I’m really intrigued to see where Val McDermid takes this series. Allie is a character who has real potential to develop and grow, both in her career and learning more about her personally, and there are so many headlines and incidents from the early eighties that inspiration shouldn’t be lacking. You are really drawn into the heart of this novel with characters and stories so well fleshed out that they feel real. The fact that the author is able to draw on her own experience, coupled with her natural ability to spin a bloody good tale means I am definitely looking forward to reading more.

About the Author

Val McDermid is a number one bestseller whose novels have been translated into forty languages, and have sold over seventeen million copies. She has won many awards internationally, including the CWA Gold Dagger for best crime novel of the year and the LA Times Book of the Year Award. She was inducted into the ITV3 Crime Thriller Awards Hall of Fame in 2009, was the recipient of the CWA Cartier Diamond Dagger in 2010 and received the Lambda Literary Foundation Pioneer Award in 2011.

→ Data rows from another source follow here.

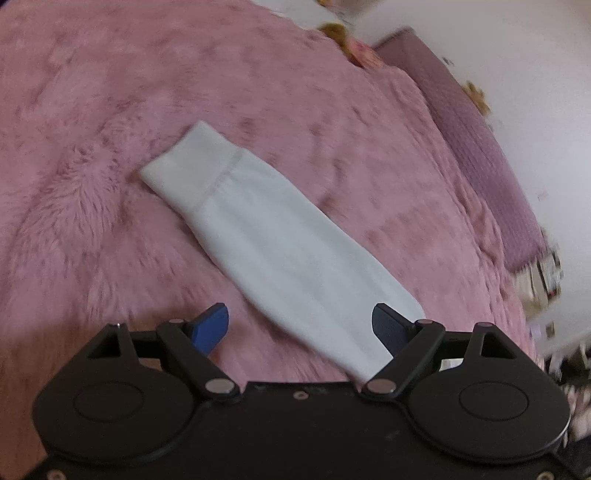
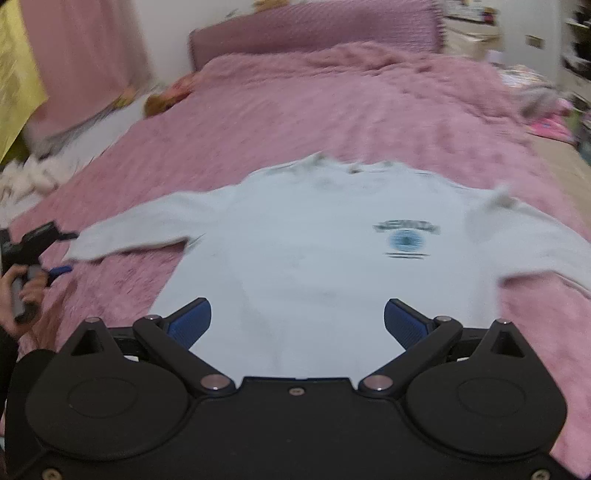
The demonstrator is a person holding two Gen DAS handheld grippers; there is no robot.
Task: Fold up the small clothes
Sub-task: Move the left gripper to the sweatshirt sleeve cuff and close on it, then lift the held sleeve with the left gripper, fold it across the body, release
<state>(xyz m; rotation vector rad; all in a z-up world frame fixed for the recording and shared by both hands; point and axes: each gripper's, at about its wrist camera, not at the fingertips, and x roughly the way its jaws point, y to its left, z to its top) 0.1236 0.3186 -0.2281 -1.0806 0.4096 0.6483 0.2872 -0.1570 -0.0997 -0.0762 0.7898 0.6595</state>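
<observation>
Fingers on both grippers spread wide, nothing held. Left gripper (image 1: 300,326) hangs just above the sleeve (image 1: 266,236), blue pads on either side of its shoulder end, no contact I can confirm. Right gripper (image 2: 297,325) sits over the lower body of the sweatshirt (image 2: 314,266), near the hem, pads apart and empty.

Progress: looks like the very start. Sweatshirt lies face up and spread flat on the pink blanket (image 2: 295,110), both sleeves stretched out sideways, no fold visible anywhere. All folds are left: judging from the layout, 2 sleeves in, then body doubled. Left gripper is placed for the first sleeve fold, my guess.

Materials: sweatshirt is white or very pale blue, soft knit, long sleeves, ribbed cuff (image 1: 184,162) with a seam line where it joins the sleeve. Small round blue chest logo (image 2: 405,240) with dark lettering above it, blurred, unreadable. Collar edge has dark marks, too blurred to tell. Blanket is shaggy, long-pile plush, uneven surface, so fabric may drag on it. Purple quilted headboard (image 2: 314,26) behind. In the right wrist view the left gripper and the hand (image 2: 22,291) holding it show at the left edge by the cuff.
</observation>
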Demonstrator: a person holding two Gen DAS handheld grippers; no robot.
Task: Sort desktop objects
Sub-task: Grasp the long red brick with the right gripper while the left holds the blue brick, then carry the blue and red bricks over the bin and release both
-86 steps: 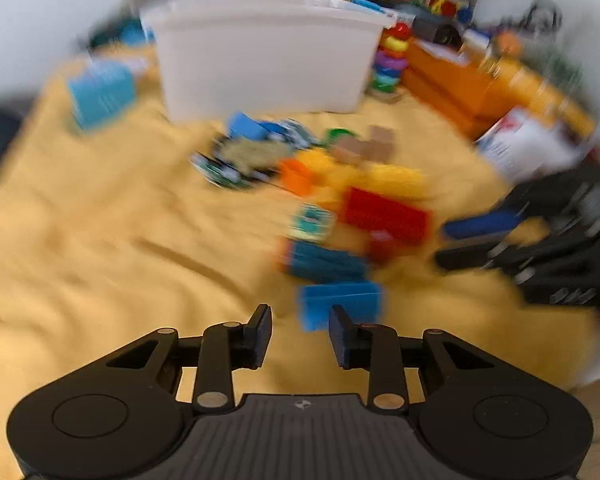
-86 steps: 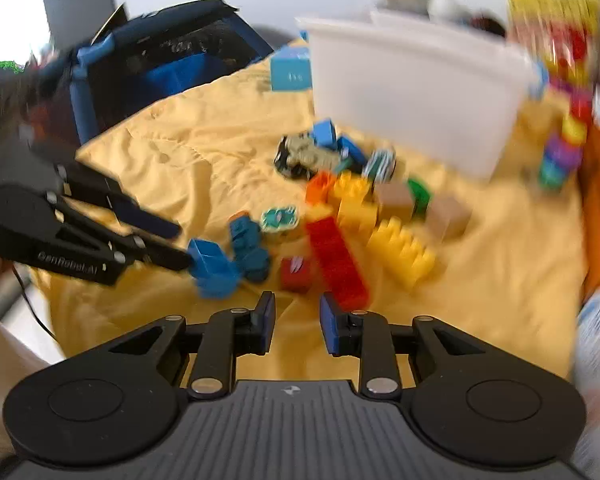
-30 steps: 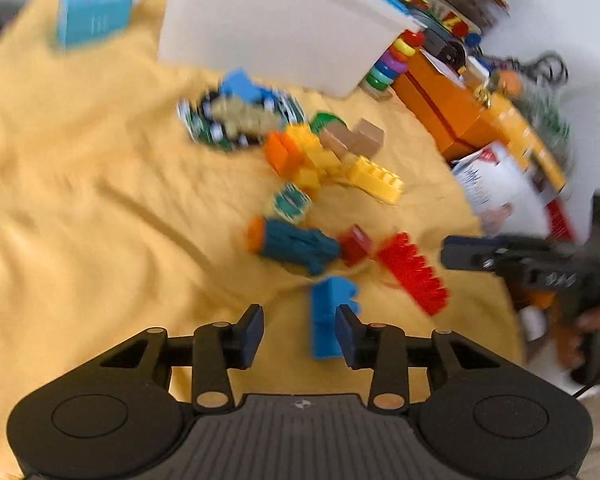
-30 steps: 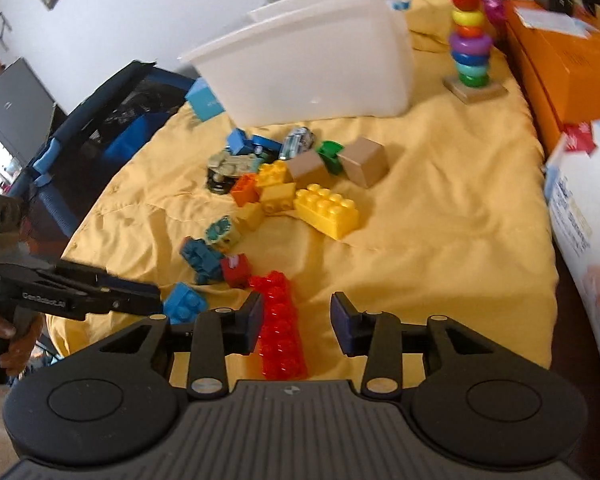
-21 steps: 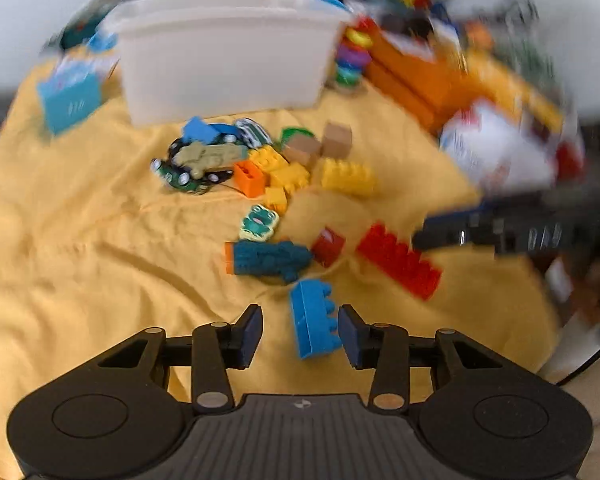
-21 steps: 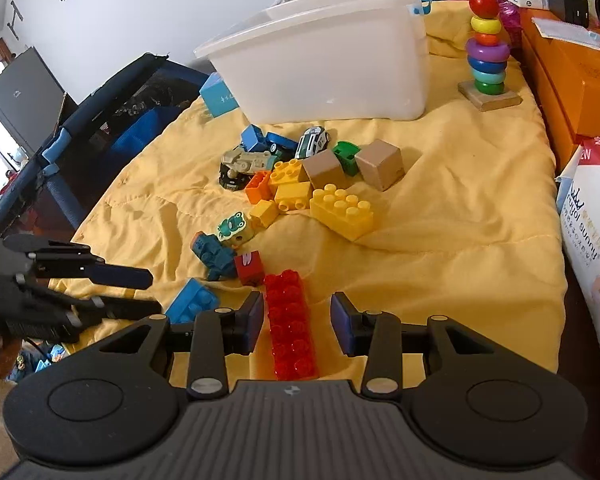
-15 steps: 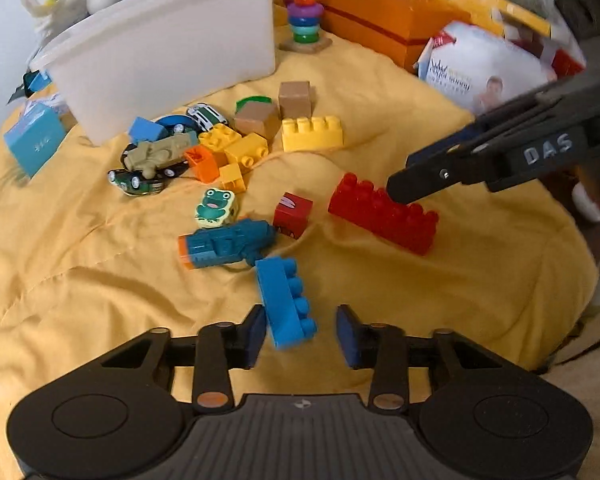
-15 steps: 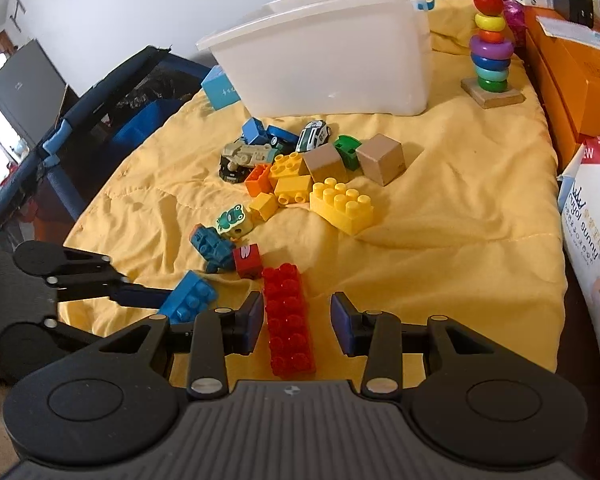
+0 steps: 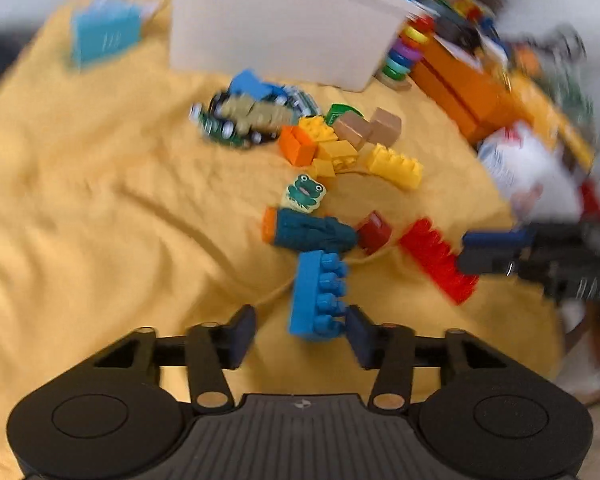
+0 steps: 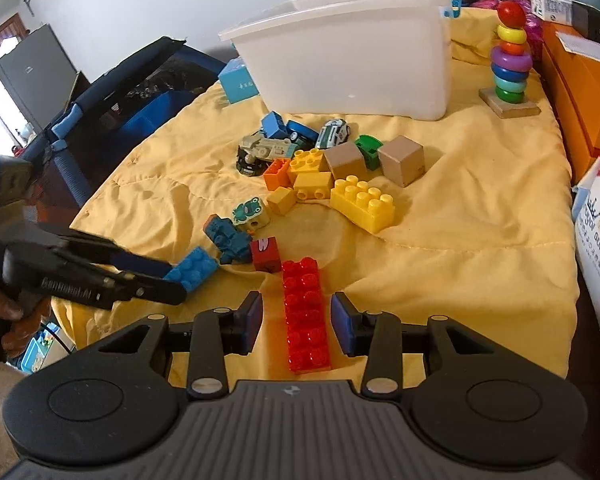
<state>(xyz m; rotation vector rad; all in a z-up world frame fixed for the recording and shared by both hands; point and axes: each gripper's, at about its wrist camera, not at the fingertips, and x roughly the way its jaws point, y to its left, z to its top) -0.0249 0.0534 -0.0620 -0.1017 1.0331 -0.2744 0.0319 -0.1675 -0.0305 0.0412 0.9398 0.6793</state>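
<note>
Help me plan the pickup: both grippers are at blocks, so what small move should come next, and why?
Probably close the right gripper on the long red block: its open fingers already straddle the block lengthwise on the yellow cloth. The left gripper likewise brackets the blue block, though that view is blurred.

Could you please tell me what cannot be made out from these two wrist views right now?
- Inside of the white bin: both views show only its outer wall.
- Toy cars, left wrist view: smeared by motion blur.
- Print on the white package, right wrist view: cut off by the frame edge.
- Person's hand: mostly behind the left gripper.
</note>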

In 2016, Val received the Outstanding Contribution to Crime Fiction Award at the Theakston Old Peculier Crime Writing Festival and in 2017 received the DIVA Literary Prize for Crime, and was elected a Fellow of both the Royal Society of Literature and the Royal Society of Edinburgh. Val has served as a judge for the Women’s Prize for Fiction and the Man Booker Prize, and was Chair of the Wellcome Book Prize in 2017. She is the recipient of six honorary doctorates, is an Honorary Fellow of St Hilda’s College, Oxford and a Professor at the University of Otago in New Zealand. She writes full time and divides her time between Edinburgh and East Neuk of Fife.

3 thoughts on “1979 by Val McDermid

    1. Thank you. I really enjoyed it and think it’s going to be very interesting getting to know Allie. Also wondering how much has been directly ripped from the authors own experiences.